WORK REQUIRED => Please print the listing that follows word for word, but skip any pictures it holds.

RAW DATA =>
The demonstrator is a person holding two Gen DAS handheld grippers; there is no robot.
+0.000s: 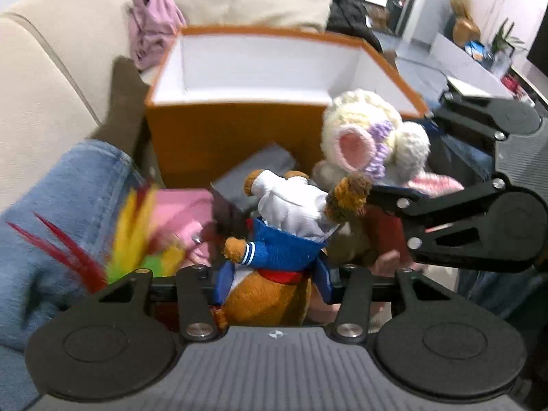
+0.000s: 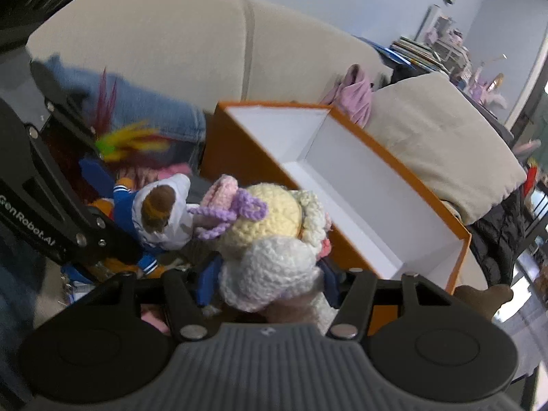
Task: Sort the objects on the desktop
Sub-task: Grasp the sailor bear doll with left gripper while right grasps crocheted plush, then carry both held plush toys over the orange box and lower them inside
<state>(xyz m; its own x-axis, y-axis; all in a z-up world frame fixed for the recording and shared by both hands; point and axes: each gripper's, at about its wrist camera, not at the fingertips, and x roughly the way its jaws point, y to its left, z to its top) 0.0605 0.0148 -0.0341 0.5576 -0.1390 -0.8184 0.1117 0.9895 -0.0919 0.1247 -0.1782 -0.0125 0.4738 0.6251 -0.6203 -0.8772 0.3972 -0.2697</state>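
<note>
A brown plush animal (image 1: 274,239) in a blue sailor jacket and white hat sits between the blue fingers of my left gripper (image 1: 274,270), which press on its sides. My right gripper (image 2: 267,284) is shut on a cream and white crocheted doll (image 2: 270,239) with pink ears and a purple bow. The two toys hang side by side, almost touching, just in front of an orange box (image 1: 253,30) with a white inside. Nothing shows inside the box (image 2: 274,104).
A beige sofa (image 2: 154,41) with a cushion (image 2: 438,144) and a crumpled pink cloth (image 1: 150,24) lies behind the box. Red, yellow and green feathers (image 1: 133,236), a pink item (image 1: 185,212) and a grey box (image 1: 260,171) lie at left. A person's jeans leg (image 1: 68,198) and brown sock (image 1: 126,102) are near.
</note>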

EXPECTED OUTPUT =>
The demonstrator is a person holding two Gen DAS handheld grippers; there is no robot.
+0.000s: 
+0.000s: 
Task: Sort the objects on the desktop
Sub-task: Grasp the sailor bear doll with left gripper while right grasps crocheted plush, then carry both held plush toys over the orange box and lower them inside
<state>(xyz m; its own x-axis, y-axis; all in a z-up world frame fixed for the recording and shared by both hands; point and axes: each gripper's, at about its wrist camera, not at the fingertips, and x roughly the way its jaws point, y to its left, z to its top) 0.0605 0.0148 -0.0341 0.5576 -0.1390 -0.8184 0.1117 0.9895 -0.0919 0.1247 -0.1782 -0.0125 0.4738 0.6251 -0.6203 -0.8772 0.3972 -0.2697</state>
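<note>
A brown plush animal (image 1: 274,239) in a blue sailor jacket and white hat sits between the blue fingers of my left gripper (image 1: 274,270), which press on its sides. My right gripper (image 2: 267,284) is shut on a cream and white crocheted doll (image 2: 270,239) with pink ears and a purple bow. The two toys hang side by side, almost touching, just in front of an orange box (image 1: 253,30) with a white inside. Nothing shows inside the box (image 2: 274,104).
A beige sofa (image 2: 154,41) with a cushion (image 2: 438,144) and a crumpled pink cloth (image 1: 150,24) lies behind the box. Red, yellow and green feathers (image 1: 133,236), a pink item (image 1: 185,212) and a grey box (image 1: 260,171) lie at left. A person's jeans leg (image 1: 68,198) and brown sock (image 1: 126,102) are near.
</note>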

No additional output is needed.